*INSTRUCTIONS TO FOLLOW:*
Line by line, retype the data exactly as it is given.

*DATA PROVIDED:*
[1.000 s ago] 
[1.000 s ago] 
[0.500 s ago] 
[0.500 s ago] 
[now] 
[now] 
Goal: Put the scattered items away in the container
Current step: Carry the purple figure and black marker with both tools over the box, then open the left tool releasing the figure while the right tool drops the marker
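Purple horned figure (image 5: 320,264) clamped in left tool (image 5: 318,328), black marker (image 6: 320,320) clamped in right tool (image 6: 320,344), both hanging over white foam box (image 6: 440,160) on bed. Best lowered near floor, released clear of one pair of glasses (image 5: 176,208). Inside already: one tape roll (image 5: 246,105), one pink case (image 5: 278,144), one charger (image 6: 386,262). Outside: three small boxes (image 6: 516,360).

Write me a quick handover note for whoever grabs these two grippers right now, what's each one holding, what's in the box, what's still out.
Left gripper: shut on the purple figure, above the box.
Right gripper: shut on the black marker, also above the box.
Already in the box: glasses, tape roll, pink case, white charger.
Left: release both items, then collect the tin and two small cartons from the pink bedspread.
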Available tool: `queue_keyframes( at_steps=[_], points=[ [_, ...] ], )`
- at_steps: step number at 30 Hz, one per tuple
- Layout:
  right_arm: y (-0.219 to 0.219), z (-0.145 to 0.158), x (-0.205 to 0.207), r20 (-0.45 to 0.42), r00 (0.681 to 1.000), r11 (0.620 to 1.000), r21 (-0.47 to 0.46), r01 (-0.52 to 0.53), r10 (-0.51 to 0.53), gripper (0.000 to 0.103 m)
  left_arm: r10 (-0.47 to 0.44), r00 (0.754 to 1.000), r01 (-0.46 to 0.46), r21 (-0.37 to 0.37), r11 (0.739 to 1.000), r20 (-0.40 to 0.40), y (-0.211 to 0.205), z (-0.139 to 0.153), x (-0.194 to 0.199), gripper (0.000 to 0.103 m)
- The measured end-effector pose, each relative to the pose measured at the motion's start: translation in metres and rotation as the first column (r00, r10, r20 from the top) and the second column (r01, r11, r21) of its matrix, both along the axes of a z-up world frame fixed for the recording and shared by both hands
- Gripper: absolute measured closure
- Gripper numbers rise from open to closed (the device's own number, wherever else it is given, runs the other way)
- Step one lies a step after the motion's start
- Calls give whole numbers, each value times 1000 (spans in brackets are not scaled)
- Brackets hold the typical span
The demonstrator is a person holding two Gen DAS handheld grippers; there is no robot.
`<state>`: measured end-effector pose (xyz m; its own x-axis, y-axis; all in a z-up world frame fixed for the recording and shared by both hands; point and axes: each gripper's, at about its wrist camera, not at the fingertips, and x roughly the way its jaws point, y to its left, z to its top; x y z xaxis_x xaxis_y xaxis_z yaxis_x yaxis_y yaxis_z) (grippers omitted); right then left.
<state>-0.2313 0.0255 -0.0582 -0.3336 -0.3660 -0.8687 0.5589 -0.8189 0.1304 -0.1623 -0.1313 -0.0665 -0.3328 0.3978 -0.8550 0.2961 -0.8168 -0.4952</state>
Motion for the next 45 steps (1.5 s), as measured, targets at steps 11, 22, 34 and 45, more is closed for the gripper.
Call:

*EXPECTED ANSWER:*
[1.000 s ago] 
[1.000 s ago] 
[0.500 s ago] 
[0.500 s ago] 
[now] 
[now] 
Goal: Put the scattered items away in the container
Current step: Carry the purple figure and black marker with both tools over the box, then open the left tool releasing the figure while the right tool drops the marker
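Purple horned figure (image 5: 320,264) clamped in left tool (image 5: 318,328), black marker (image 6: 320,320) clamped in right tool (image 6: 320,344), both hanging over white foam box (image 6: 440,160) on bed. Best lowered near floor, released clear of one pair of glasses (image 5: 176,208). Inside already: one tape roll (image 5: 246,105), one pink case (image 5: 278,144), one charger (image 6: 386,262). Outside: three small boxes (image 6: 516,360).

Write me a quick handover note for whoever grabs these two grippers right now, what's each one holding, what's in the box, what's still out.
Left gripper: shut on the purple figure, above the box.
Right gripper: shut on the black marker, also above the box.
Already in the box: glasses, tape roll, pink case, white charger.
Left: release both items, then collect the tin and two small cartons from the pink bedspread.
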Available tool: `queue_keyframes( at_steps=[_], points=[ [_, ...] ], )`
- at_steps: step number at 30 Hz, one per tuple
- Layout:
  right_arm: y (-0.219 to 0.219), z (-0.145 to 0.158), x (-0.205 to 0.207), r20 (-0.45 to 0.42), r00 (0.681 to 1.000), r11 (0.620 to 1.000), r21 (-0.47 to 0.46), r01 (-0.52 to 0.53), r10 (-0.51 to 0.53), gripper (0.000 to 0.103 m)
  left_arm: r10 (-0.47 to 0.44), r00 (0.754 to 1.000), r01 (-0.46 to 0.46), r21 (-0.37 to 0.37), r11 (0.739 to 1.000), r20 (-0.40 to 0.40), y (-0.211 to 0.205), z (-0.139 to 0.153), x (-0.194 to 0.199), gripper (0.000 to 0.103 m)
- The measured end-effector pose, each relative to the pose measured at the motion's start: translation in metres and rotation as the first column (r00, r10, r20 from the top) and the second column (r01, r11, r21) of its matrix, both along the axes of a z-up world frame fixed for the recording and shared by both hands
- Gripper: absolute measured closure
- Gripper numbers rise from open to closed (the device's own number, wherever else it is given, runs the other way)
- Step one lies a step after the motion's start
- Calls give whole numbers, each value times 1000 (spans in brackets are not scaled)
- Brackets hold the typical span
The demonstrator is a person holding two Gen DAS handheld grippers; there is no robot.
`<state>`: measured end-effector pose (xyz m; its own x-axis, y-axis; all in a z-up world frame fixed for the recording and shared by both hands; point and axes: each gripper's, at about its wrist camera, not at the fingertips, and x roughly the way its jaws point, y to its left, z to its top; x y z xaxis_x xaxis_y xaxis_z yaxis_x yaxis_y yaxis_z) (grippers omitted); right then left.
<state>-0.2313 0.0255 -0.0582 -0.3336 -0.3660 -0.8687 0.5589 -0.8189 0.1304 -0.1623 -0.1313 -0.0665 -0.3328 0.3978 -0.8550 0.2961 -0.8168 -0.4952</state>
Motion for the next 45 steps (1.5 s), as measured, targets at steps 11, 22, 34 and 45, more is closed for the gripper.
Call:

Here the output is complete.